*** Opening Given records ***

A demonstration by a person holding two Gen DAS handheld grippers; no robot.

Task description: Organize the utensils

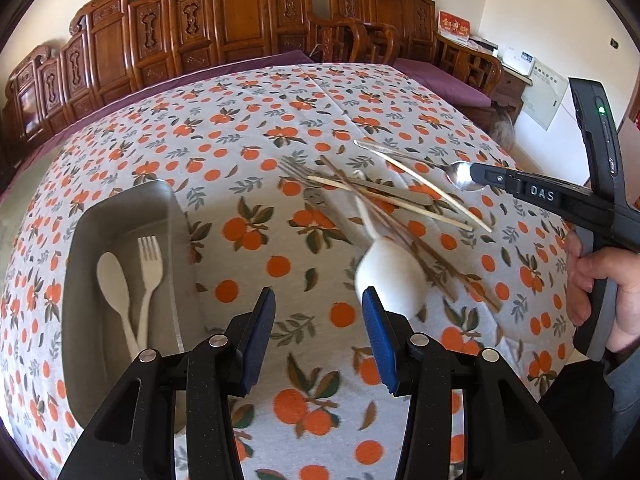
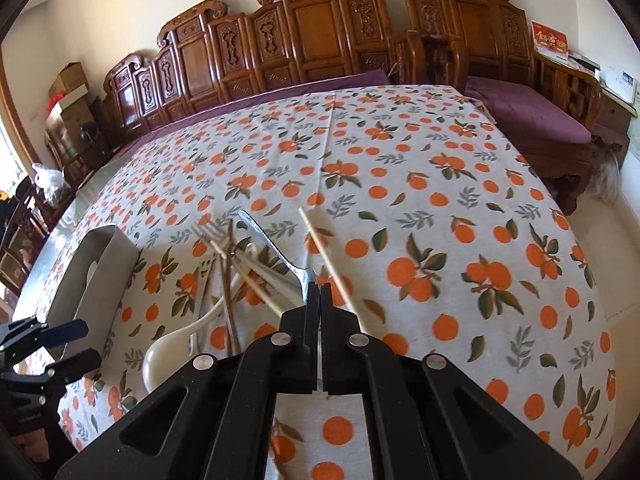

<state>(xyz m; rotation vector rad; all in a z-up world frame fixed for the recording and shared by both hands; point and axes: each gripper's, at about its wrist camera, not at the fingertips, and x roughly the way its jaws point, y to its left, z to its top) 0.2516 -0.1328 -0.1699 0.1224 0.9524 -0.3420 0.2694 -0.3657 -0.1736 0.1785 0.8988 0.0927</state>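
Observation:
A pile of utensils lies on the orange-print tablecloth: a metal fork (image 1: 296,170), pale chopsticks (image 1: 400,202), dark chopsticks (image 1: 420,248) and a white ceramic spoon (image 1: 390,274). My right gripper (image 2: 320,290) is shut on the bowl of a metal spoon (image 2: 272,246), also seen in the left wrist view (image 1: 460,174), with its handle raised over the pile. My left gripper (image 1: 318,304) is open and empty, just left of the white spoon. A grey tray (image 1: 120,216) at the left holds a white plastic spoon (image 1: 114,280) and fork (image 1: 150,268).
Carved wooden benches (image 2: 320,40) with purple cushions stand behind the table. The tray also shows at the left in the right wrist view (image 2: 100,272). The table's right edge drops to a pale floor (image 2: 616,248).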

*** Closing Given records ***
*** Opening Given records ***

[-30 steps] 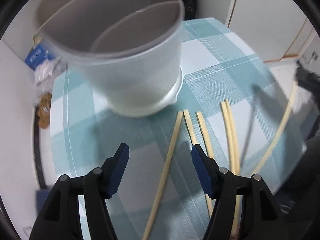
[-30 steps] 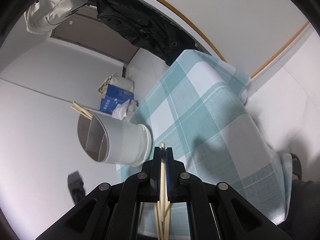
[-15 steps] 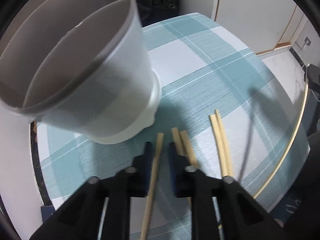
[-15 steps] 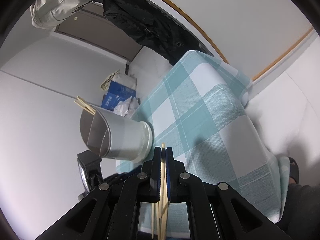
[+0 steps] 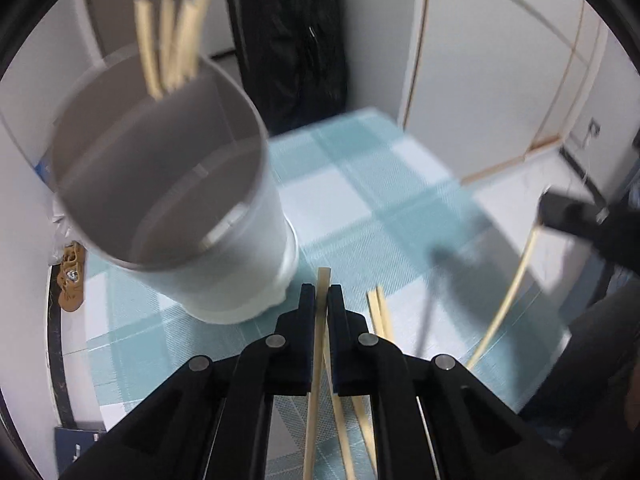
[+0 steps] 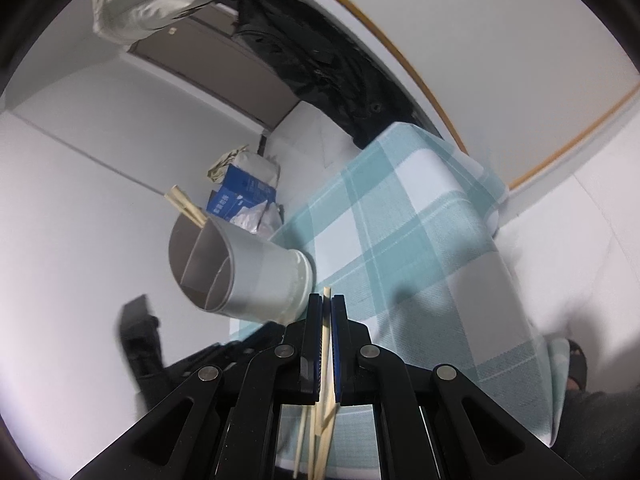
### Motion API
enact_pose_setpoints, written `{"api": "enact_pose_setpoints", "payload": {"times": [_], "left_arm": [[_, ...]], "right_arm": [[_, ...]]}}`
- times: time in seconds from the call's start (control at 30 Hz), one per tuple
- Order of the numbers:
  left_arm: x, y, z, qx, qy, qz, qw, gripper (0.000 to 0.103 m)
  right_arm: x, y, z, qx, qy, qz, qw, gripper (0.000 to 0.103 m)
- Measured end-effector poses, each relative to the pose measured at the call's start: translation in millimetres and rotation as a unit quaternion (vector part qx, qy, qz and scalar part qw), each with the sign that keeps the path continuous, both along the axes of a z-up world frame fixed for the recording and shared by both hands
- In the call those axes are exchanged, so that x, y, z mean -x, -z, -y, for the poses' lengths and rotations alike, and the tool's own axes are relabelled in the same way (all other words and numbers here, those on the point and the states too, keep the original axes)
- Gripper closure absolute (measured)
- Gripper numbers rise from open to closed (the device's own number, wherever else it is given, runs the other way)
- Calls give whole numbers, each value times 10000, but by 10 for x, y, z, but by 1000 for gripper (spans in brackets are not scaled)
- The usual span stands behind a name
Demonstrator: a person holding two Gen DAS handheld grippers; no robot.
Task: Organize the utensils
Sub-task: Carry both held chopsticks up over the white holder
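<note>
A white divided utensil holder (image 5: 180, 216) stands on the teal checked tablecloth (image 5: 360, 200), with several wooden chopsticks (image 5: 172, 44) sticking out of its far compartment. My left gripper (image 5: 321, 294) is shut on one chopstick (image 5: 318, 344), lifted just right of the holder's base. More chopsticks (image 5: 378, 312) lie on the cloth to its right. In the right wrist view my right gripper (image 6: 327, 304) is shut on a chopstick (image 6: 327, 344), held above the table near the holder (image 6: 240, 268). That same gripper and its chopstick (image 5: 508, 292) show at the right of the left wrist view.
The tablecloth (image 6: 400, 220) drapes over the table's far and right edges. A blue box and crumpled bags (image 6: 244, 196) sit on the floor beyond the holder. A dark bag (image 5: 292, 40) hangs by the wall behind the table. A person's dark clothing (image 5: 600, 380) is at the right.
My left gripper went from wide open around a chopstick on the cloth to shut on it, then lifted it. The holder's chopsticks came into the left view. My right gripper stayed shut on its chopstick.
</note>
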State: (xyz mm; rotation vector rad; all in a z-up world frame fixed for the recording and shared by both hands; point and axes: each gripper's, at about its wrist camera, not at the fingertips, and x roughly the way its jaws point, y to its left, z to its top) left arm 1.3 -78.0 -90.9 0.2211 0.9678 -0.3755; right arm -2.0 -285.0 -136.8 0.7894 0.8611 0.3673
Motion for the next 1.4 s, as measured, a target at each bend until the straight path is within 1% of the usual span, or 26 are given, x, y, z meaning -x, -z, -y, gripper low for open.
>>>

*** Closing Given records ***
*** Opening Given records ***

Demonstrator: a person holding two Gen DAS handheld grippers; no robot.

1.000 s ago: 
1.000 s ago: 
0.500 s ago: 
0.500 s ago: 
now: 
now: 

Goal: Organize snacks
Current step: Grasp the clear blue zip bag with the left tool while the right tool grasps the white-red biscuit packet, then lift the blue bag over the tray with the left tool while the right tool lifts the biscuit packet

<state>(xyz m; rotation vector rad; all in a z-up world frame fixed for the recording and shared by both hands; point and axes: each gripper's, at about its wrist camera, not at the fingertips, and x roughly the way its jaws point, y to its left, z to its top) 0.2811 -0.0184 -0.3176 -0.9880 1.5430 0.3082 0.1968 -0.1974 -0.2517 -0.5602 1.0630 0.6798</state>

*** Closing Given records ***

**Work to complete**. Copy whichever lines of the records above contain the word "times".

**Exercise solution**.
enact_pose_setpoints, written `{"api": "enact_pose_setpoints", "payload": {"times": [_], "left_arm": [[_, ...]], "right_arm": [[_, ...]]}}`
- times: time in seconds from the call's start (control at 30 Hz), one per tuple
- Calls give whole numbers, each value times 10000, but by 10 for x, y, z, but by 1000 for gripper (spans in brackets are not scaled)

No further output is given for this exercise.